Return the entire listing exactly, leaving nothing out.

Segment Start: GIVEN INFORMATION

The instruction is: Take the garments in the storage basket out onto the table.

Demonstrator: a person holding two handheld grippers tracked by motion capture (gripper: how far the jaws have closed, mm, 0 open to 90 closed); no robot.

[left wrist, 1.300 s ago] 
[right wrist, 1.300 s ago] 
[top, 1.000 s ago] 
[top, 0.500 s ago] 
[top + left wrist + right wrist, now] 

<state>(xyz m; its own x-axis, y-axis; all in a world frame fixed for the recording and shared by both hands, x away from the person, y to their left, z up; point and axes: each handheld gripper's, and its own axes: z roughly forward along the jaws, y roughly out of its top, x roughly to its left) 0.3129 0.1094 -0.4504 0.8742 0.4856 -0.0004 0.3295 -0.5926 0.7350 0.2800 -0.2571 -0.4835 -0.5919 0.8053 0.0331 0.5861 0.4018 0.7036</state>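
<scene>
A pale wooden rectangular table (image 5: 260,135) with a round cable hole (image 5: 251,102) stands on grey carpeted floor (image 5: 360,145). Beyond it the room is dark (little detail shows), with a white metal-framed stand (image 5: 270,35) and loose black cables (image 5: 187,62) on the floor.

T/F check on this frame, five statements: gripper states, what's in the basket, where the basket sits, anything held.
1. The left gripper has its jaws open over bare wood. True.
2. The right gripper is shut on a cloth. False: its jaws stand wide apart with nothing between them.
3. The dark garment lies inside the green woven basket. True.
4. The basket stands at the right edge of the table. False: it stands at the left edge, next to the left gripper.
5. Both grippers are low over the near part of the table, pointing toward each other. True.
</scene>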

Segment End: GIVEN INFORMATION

FINISHED TASK:
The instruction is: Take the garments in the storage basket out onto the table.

Demonstrator: a person holding two handheld grippers tracked by motion capture (gripper: how far the jaws have closed, mm, 0 open to 90 closed); no robot.

[left wrist, 1.300 s ago] 
[right wrist, 1.300 s ago] 
[top, 1.000 s ago] 
[top, 0.500 s ago] 
[top + left wrist + right wrist, now] 

<state>(xyz m; its own x-axis, y-axis; all in a world frame fixed for the recording and shared by both hands, x away from the person, y to their left, z up; point and axes: each handheld gripper's, and its own axes: z roughly forward along the jaws, y roughly out of its top, x roughly to its left) 0.3129 0.1094 -0.4504 0.8742 0.4856 -0.0004 0.3295 -0.5926 0.7350 0.2800 -0.2571 -0.4835 -0.5919 0.8053 0.0331 0.5861 0.4018 0.7036</state>
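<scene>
A pale wooden rectangular table (image 5: 260,135) with a round cable hole (image 5: 251,102) stands on grey carpeted floor (image 5: 360,145). Beyond it the room is dark (little detail shows), with a white metal-framed stand (image 5: 270,35) and loose black cables (image 5: 187,62) on the floor.

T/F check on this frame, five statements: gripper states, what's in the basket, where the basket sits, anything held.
1. The left gripper has its jaws open over bare wood. True.
2. The right gripper is shut on a cloth. False: its jaws stand wide apart with nothing between them.
3. The dark garment lies inside the green woven basket. True.
4. The basket stands at the right edge of the table. False: it stands at the left edge, next to the left gripper.
5. Both grippers are low over the near part of the table, pointing toward each other. True.
</scene>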

This completes the response.